Austrian Rightist Faces Key Test
KLAGENFURT, Austria — Far-right politician Joerg Haider, whose rising popularity in Austria a few years ago rattled much of Europe, is now battling to hang on to power in upcoming elections here in his southern stronghold.
Haider’s Freedom Party has suffered a series of defeats in recent years. And although Haider, 54, has repeatedly bounced back during his turbulent political career, Sunday’s parliamentary election in the Alpine province of Carinthia is seen by Austrian political observers as his last chance to remain a player in domestic and European politics.
“For Haider, this is the most important election,” said Antonia Goessinger, head of the Carinthian politics department at Kleine Zeitung daily newspaper. “The Freedom Party has lost dramatically across the country, and he needs to show that he can be a success on his home ground.”
In late January, polls indicated that the Carinthian Freedom Party, led by Haider, who also is governor of the province, was far behind the front-runner. Some surveys showed the party with as little as 29% of the vote, compared with about 40% for the Social Democrats.
Haider’s relentless campaigning in the last month has narrowed the gap to a few percentage points. A Gallup Austria poll indicated that about 15% of voters were undecided 10 days before the vote.

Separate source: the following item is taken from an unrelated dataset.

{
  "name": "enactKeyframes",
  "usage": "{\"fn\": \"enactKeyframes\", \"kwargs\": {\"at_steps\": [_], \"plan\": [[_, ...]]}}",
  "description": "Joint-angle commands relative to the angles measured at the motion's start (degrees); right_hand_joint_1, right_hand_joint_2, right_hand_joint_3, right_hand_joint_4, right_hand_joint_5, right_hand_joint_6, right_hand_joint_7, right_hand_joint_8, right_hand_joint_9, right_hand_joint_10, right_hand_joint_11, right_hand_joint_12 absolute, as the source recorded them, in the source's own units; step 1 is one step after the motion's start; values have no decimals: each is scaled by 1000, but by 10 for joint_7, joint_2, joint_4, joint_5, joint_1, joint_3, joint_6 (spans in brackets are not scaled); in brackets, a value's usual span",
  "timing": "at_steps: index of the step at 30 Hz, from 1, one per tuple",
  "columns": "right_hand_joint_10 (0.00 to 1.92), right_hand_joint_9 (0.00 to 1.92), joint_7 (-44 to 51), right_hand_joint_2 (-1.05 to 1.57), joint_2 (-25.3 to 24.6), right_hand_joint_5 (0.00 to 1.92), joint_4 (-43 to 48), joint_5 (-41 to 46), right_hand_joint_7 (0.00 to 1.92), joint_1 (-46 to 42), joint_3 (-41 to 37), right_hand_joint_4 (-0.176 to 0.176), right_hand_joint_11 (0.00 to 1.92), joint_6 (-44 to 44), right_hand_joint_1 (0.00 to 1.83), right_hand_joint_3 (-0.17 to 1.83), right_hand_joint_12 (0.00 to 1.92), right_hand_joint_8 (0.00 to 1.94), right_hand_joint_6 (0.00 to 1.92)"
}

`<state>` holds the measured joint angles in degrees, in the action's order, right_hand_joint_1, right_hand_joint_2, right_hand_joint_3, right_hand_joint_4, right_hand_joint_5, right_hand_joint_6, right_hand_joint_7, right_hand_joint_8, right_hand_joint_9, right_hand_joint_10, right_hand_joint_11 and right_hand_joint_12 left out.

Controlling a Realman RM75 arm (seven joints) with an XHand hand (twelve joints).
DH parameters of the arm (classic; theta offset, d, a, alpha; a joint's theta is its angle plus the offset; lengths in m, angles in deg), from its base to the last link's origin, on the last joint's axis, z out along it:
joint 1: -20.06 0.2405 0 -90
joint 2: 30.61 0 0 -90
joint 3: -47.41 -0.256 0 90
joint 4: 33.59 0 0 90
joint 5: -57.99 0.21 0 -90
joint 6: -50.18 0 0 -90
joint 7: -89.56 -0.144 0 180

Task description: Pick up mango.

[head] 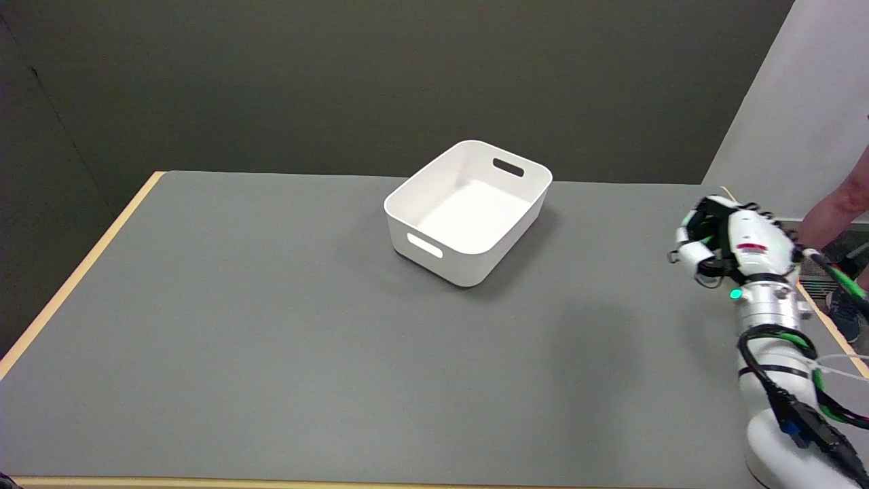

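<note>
- Grey bench (285,326), wood-edged, under dark far wall.
- White bin (468,210) with slot handles, centre-far.
- Right robot hand (733,241) raised at right edge, fingers curled; grip impossible to tell.
- Mango hidden behind robot hand.

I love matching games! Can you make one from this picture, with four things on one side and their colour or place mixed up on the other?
Things:
1. tub
2. table
3. robot hand
4. wrist light

Colour or place:
A. glowing green
B. grey on top
C. white, with handle slots
D. over the table's edge at the picture's right

Pairs: 1-C, 2-B, 3-D, 4-A
</note>
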<state>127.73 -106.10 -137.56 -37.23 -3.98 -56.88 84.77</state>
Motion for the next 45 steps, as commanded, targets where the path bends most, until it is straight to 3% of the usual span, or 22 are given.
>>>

Haider gained notoriety across Europe for his xenophobic rhetoric and veiled comments widely viewed as anti-Semitic. He denies that he is anti-Semitic.
In 2000, Haider’s party joined a coalition federal government led by the conservative People’s Party. He was considered such a threat that fellow European Union members temporarily suspended diplomatic ties with Austria, and Israel withdrew its ambassador.
He stepped down as head of the Austrian Freedom Party after the imposition of the EU sanctions, but remained a potent force. In late 2002, he engineered a revolt within his party that ended the coalition with the People’s Party and led to early elections.
Austrians appeared tired of Haider, however; in the November 2002 vote, support for the Freedom Party fell from 27% to just 10%, although the party remained in government as a junior partner. In regional elections in the provinces of Tyrol and Upper Austria last year, the Freedom Party finished last among four parties.
Haider is not expected to hold onto the 42% that his party won in the last Carinthian elections in 1999, but this year’s vote offers him a chance to defy national trends and retain influence in national politics.
He also remains personally popular in the province. The Freedom Party’s slip in local polls is largely attributed to disgruntlement with the federal government and the party’s general decline nationwide. The Gallup survey found that if voters could directly elect a governor, Haider would win by a wide margin.
A deft campaigner, Haider has been traveling almost constantly in recent months, meeting with voters in the smallest villages in the province. On Valentine’s Day, Haider invited voters to visit him at the governor’s office, where he offered them flowers, coffee and cake.
“Every second Carinthian has shaken hands with Haider,” Goessinger said.
Haider served an earlier term as Carinthian governor but was forced out in 1991 after praising Adolf Hitler’s employment policies, only to return triumphantly in balloting eight years later.
He has continued to court controversy, recently branding Israel a dictatorship and saying that morally there was little difference between ousted Iraqi President Saddam Hussein and President Bush.
In an interview with Austrian television, Haider said: “I would have a hard time choosing [between them]. Both have been at loggerheads with international law, both have committed human rights abuses, only one has the luck that he leads a superpower ... while the other was a weak dictator.”
Haider paid two visits to Hussein in 2002 and later wrote a book about his experiences.
Austrian politicians condemned Haider’s comments, but the war in Iraq was unpopular in Austria, and some welcomed the criticism of Bush.
Peter Dumrailer, a 49-year-old franchise developer in the Carinthian capital of Klagenfurt, is no fan of Haider. “But compared with Bush or [British Prime Minister Tony] Blair, Haider is harmless,” he said.
And in Carinthia, at least, his comments tend to enhance his standing as a maverick.
“It is part of his image -- that he is natural, he is not created by spin doctors,” said Peter Filzmaier, a political scientist at the University of Klagenfurt.
Ernst Pertl, who runs a vegetable stand in Klagenfurt and plans to vote for “the father of the people” in Sunday’s election, praised Haider’s outspokenness. “He says what other people think and don’t say,” Pertl said.
He acknowledges, however, that Haider’s choice of words “isn’t always appropriate.”